At length, when excitement had developed into frenzy, and frenzy into an almost universal delirium, two cablegrams crossed each other along the bed of the Atlantic Ocean. One was to say that the Pittsburg gun was ready, and the other that the loading of the Bolton Baby—feeding, some callous humorist of the day called it—was to begin the next morning. This meant that there was just a week—an ordinary working week, between the human race and something very like the Day of Judgment.
The next day Lennard set all the existing wires of the world thrilling with the news that the huge projectile, charged with its thirty hundredweight of explosives, was resting quietly in its place on the top of a potential volcano which, loosened by the touch of a woman's hand, was to hurl it through space and into the heart of the swiftly-advancing Invader from the outmost realms of Space.
CHAPTER XXXIX
THE LAST FIGHT
It so happened that on the first night the German Emperor saw the comet without the aid of a telescope he was attacked by one of those fits of hysteria which, according to ancient legend, are the hereditary curse of the House of Brandenburg. He had made possible that which had been impossible for over a thousand years—he had invaded England in force, and he had established himself and his Allies in all the greatest fortress-camps of south-eastern England. After all, the story of the comet might be a freak of the scientific imagination; there might be some undetected error in the calculations. One great mistake had been made already, either by the comet or its discoverer—why not another?
"No," he said to himself, as he stood in front of the headquarters at Aldershot looking up at the comet, "we've heard about you before, my friend. Astronomers and other people have prophesied a dozen times that you or something like you were going to bring about the end of the world, but somehow it never came off; whereas it is pretty certain that the capture of London will come off if it is only properly managed. At anyrate, I am inclined to back my chances of taking London against yours of destroying it."
And so he made his decision. He sent a telegram to Dover ordering an aerogram to be sent to John Castellan, whose address was now, of course, anywhere in the air or sea; the message was to be repeated from all the Continental stations until he was found. It contained the first capitulation that the War Lord of Germany had ever made. He accepted the terms of his Admiral of the Air and asked him to bring his fleet the following day to assist in a general assault on London—London once taken, John Castellan could have the free hand that he had asked for.
In twelve hours a reply came back from the Jotunheim in Norway.

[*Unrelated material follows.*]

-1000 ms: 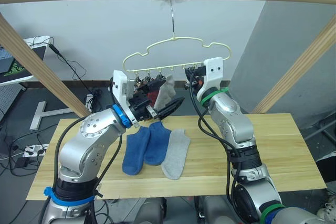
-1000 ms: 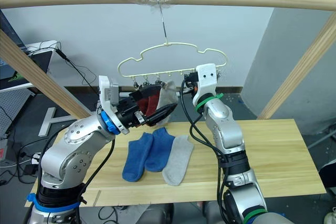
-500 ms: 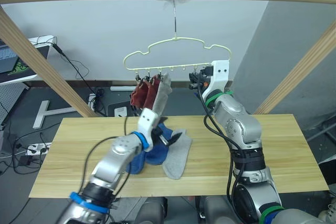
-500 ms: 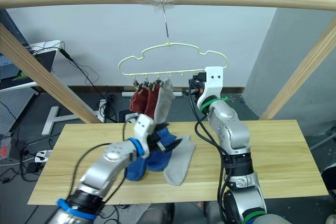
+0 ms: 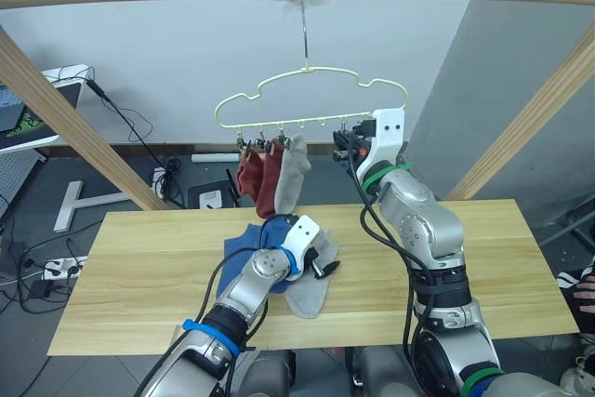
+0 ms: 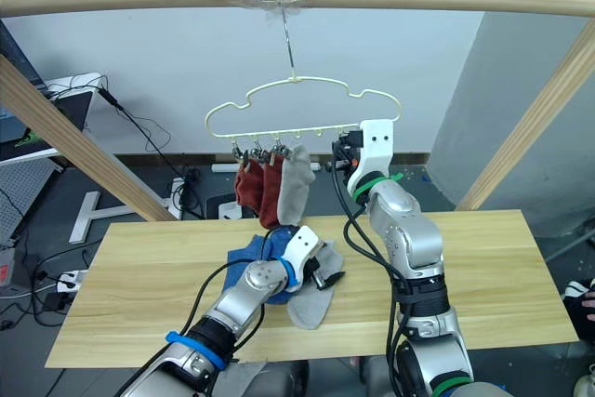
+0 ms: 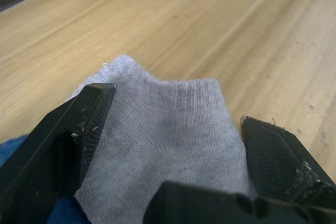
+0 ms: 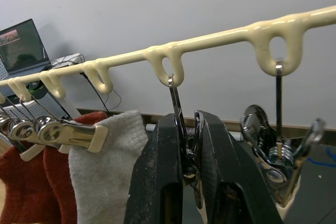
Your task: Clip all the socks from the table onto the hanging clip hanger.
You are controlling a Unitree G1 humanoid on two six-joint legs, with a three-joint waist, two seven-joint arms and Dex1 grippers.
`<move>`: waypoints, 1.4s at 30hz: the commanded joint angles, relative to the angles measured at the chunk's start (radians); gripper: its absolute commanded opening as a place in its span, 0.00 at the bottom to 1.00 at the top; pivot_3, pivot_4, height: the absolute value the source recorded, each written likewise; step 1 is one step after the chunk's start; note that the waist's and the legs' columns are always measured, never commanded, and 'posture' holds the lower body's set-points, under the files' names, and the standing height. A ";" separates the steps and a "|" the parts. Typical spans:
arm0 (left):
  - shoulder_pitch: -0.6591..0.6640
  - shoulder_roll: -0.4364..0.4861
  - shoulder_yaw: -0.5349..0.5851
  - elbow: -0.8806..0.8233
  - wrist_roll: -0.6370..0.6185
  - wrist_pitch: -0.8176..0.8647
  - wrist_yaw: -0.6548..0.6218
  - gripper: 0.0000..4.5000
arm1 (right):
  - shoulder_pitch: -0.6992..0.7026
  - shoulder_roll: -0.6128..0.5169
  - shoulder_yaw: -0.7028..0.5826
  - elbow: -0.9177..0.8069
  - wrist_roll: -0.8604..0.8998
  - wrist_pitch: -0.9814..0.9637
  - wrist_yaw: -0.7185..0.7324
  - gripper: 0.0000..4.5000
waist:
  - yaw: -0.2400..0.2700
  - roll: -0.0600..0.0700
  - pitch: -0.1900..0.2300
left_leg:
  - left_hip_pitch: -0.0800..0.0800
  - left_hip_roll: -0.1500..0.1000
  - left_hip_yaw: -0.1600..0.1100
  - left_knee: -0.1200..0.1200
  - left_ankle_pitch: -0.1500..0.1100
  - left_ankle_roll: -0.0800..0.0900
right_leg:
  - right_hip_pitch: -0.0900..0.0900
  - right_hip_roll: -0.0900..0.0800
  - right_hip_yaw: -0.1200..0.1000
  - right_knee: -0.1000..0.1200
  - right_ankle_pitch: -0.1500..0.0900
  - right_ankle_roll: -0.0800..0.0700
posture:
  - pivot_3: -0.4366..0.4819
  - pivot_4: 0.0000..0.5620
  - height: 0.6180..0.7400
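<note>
Left gripper (image 7: 168,145) was spread around the grey sock (image 7: 168,129) lying on the table (image 5: 483,267) beside blue socks (image 5: 256,239). Right gripper (image 8: 191,145) pinched a clip (image 8: 181,124) on the hanger (image 5: 311,76), where three socks (image 5: 274,174) hung.

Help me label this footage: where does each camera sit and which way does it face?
Head pair: look forward and down on the table, clip hanger and both arms; they share one scene.
Left wrist: looks along the left end effector, open around the grey sock on the table.
Right wrist: looks along the right end effector, shut on a clip; shares the hanger with the head views.
</note>
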 commanded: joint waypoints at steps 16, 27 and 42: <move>0.128 -0.025 0.112 -0.170 -0.115 0.023 -0.086 0.01 | -0.007 -0.006 -0.010 -0.024 0.007 0.001 -0.005 0.03 | -0.004 0.000 0.000 | 0.000 0.000 0.000 0.000 0.000 0.000 | 0.000 0.000 0.000 0.000 0.000 0.000 | 0.41 0.41 1.00; 0.162 -0.042 0.238 -0.432 -0.281 -0.015 -0.115 0.01 | -0.063 -0.023 -0.092 -0.010 0.069 0.119 -0.028 0.03 | -0.005 0.000 0.000 | 0.000 0.000 0.000 0.000 0.000 0.000 | 0.000 0.000 0.000 0.000 0.000 0.000 | 0.40 0.40 1.00; 0.068 0.012 0.209 -0.436 -0.050 -0.424 0.021 0.01 | -0.197 0.127 -0.387 -0.035 0.347 0.468 -0.306 0.03 | 0.011 0.000 0.000 | 0.000 0.000 -0.001 0.000 -0.001 0.003 | 0.001 -0.001 -0.001 -0.001 0.000 0.000 | 0.41 0.40 1.00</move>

Meanwhile, the Kaiser, as Generalissimo of the Allied Forces, telegraphed orders to all the commanders of army corps in England to prepare for a final assault on the positions commanding London within twenty-four hours. At the same time he sent telegraphic orders to all the centres of mobilisation in Europe, ordering the advance of all possible reinforcements with the least delay. It was his will that four million men should march on London that week, and, in spite of the protests of the Emperor of Austria and the Tsar, his will was obeyed.